Ramadan ended Wednesday night, so to celebrate I prepared a somewhat unorthodox Mexican dinner of Pollo con Salsa Verde (Chicken in Green Sauce), Mexican rice, and refried beans, all of it from scratch. I was most excited to prepare this because it involved using my new cookbook, Mark Bittman's The Best Recipes in the World, which I'd been eagerly awaiting from Amazon. I am a huge fan of Bittman's Minimalist column in the NY Times, which I've read religiously for years, and his How to Cook Everything, which is an extremely useful cookbook. But this new cookbook promised to be even more thrilling, especially since it has lots of Moroccan recipes and recipes from many of my favorite ethnic cuisines-- Indian, Thai, Japanese, and even old standbys like French and Italian. I trust Bittman implicitly-- I've probably made several hundred of his recipes, 90% of which have turned out to be dishes I'll make again.

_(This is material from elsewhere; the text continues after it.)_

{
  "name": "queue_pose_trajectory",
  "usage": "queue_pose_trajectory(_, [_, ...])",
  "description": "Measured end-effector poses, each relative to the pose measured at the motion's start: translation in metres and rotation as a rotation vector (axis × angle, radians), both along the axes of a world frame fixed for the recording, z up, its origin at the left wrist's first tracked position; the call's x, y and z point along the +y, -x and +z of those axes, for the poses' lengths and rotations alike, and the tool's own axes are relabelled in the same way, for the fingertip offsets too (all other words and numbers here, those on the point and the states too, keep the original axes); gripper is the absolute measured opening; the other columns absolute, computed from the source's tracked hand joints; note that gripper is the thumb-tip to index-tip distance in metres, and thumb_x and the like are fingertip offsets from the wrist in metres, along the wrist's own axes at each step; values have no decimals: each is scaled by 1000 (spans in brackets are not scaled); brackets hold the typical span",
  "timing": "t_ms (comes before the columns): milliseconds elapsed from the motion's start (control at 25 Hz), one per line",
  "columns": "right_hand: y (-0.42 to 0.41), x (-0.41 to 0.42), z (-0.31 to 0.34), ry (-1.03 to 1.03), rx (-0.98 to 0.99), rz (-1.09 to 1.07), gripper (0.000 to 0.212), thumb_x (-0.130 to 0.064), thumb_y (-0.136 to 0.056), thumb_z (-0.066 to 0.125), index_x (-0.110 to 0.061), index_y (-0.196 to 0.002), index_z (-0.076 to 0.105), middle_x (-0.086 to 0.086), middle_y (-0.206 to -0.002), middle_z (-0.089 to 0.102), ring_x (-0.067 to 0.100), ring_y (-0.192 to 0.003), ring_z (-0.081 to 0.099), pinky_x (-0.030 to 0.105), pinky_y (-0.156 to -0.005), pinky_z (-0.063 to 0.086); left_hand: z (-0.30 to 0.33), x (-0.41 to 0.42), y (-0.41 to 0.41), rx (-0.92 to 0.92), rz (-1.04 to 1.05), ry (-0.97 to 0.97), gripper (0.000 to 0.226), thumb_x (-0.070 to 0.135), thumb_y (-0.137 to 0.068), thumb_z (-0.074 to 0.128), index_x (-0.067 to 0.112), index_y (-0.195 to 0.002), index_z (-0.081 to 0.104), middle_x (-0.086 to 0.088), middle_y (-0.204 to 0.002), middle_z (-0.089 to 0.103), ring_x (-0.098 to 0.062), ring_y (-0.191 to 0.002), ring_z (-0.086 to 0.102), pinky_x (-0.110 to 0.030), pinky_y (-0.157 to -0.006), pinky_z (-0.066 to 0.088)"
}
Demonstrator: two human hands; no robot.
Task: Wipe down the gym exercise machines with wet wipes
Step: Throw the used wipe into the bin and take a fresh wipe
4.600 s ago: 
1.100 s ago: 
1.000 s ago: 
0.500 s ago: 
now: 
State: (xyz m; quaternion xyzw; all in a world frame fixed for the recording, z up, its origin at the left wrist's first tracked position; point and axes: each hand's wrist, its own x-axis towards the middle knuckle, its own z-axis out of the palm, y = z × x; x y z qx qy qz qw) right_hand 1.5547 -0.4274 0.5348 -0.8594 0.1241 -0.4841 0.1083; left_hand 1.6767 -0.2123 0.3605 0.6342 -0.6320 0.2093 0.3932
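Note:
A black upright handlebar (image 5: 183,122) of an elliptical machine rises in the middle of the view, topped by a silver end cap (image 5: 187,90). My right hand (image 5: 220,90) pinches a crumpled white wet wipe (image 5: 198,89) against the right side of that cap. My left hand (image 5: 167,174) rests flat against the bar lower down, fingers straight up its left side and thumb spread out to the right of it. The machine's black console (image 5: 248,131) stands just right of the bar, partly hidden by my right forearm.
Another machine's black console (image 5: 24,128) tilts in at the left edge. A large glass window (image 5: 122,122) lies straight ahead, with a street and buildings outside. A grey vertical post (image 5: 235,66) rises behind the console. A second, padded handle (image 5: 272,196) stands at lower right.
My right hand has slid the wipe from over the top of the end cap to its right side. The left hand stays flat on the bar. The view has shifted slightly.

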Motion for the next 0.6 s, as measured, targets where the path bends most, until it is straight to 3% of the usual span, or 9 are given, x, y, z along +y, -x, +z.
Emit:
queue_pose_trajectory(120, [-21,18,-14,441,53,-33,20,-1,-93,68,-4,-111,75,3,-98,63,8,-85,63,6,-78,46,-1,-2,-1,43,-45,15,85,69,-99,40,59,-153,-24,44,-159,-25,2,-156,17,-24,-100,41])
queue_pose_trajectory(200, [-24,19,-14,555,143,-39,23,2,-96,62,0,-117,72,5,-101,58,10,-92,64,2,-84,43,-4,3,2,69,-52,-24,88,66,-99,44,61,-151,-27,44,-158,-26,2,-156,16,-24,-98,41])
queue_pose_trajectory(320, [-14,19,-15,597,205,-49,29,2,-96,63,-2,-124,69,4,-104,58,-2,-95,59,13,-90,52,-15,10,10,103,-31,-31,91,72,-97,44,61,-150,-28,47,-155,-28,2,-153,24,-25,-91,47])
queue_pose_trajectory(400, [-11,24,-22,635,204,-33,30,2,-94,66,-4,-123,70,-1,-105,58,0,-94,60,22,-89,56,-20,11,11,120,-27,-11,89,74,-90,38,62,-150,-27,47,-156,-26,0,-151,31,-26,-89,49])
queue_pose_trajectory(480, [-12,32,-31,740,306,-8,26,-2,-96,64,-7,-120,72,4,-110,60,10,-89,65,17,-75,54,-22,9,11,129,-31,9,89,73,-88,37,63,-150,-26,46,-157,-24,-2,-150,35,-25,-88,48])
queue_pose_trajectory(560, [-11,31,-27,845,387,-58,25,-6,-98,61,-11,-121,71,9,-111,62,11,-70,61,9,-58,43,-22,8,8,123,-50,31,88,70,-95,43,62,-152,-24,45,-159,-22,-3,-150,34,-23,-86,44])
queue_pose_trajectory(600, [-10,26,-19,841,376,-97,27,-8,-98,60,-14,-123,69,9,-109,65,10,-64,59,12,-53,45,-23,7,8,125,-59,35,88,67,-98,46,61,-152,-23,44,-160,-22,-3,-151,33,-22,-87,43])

So the aforementioned Mexican dinner came entirely from the new cookbook. It involved making refried beans from scratch, doing a quick soak of small red beans and then preparing them with epazote, a Mexican spice that thankfully is sold at a local vegetable stand about a half a mile from my house. Also sold at the local vegetable stand are hulled pumpkin seeds and tomatillos, two essential ingredients in the Mexican chicken dish. The rice involved frying dry rice in oil and then cooking it with broth and a mixture of pureed tomatoes, onions, and garlic. It was pretty delicious too-- had a texture I wasn't used to with rice, but I liked it fine. And the Chicken in Green Sauce was terrific.

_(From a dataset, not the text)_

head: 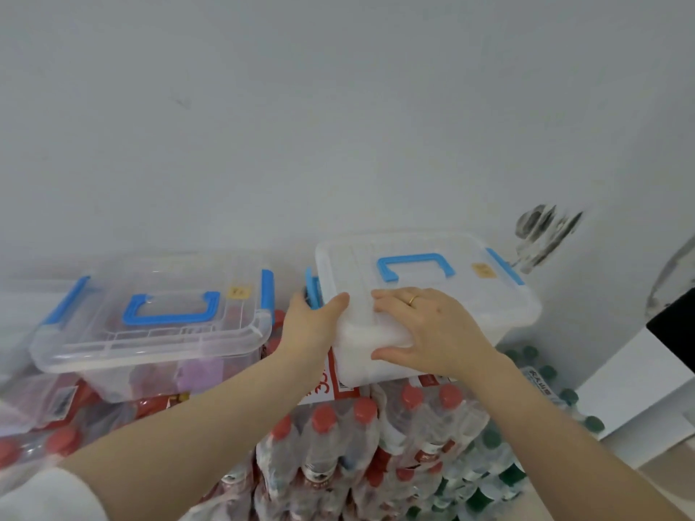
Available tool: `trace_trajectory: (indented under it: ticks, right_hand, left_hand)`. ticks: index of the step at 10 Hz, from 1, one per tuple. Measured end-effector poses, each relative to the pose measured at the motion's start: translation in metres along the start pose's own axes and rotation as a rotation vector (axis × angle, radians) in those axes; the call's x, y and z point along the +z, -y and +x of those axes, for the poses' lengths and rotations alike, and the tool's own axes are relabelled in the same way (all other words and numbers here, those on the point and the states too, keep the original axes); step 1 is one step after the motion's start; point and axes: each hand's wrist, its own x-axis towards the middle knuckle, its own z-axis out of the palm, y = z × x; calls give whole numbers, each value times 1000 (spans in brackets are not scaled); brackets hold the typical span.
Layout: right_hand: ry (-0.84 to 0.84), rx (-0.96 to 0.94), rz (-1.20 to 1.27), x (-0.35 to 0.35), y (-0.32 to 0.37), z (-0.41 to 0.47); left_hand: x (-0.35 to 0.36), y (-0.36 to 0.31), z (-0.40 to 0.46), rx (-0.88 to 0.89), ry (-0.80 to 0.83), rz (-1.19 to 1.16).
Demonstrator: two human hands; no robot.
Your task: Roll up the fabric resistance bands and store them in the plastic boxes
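- Right of centre in the frame, a frosted white plastic box point(451, 295) with a blue carry handle point(415, 265) folded flat on its lid sits on top of shrink-wrapped packs of red-capped water bottles point(338, 438).
- The left hand point(310, 325) grips the box's near left corner: thumb on the lid edge, fingers wrapped round the side by the blue side latch point(312, 291).
- The right hand point(428, 329) holds the front edge of the same box, fingers spread flat on the lid, thumb curled under against the front wall; a gold ring point(413, 299) is on one finger.
- Left of centre, a second, clear plastic box point(150, 325) with a blue handle and latches stands closed on the bottle packs; pink and purple rolled fabric bands point(195, 374) show through its wall.
- Each lid carries a small yellow sticker.
- Green-capped bottles point(541, 374) stand at lower right, against a pale wall point(338, 107).
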Motion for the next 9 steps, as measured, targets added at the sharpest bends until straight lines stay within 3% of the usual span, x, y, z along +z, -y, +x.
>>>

I will never forget the first time I had green enchiladas-- in a Mexican restaurant in Madrid called El Cuchi, back in 1995. (The restaurant was very theatrical-- waitresses served tequila shots accompanied by a hard hat to be placed on the customer's head and rapped on after the customer kicked back a shot while the waitress also rang a hand-held siren.) But I loved the enchiladas. The tomatillo-cilantro flavor was so unlike anything I'd ever had before, and it's one of my favorite things to order at Mexican restaurants. Mark Bittman's recipe is more complex and nuanced than any green chicken I've made before, partially because of the addition of pumpkin seeds and scallion. I would definitely make this again, and I plan to continue making and reporting on lots of new recipes from this cookbook.

Pollo con Salsa Verde
1/3 cup hulled pumpkin seeds
1 cup chopped cilantro leaves
1 cup coarsely chopped scallion
1 cup husked, cored, and sliced tomatillos
1 jalapeno, stemmed and seeded
Chicken stock
3 Tblsp. lard or neutral oil (I used canola)
2.5-3 lbs. chicken parts, trimmed of fat (I used legs)
salt & pepper

Toast pumpkin seeds in a dry skillet, stirring frequently, until they begin to brown and pop (less than 5 minutes). In a blender, puree them with cilantro, scallion, tomatillos, and enough stock to make a thin paste.

In a skillet or casserole, brown the chicken in oil on all sides, turning occasionally, about 10-15 minutes.

Add salsa verde to the pan with another 1/2 cup of stock, the pieces may not be quite covered and the mixture will be soupy. Bring to a boil, then turn down to a simmer. Cook 30 minutes, turning pieces occasionally, making sure sauce reduces and thickens somewhat. Serve with rice and beans.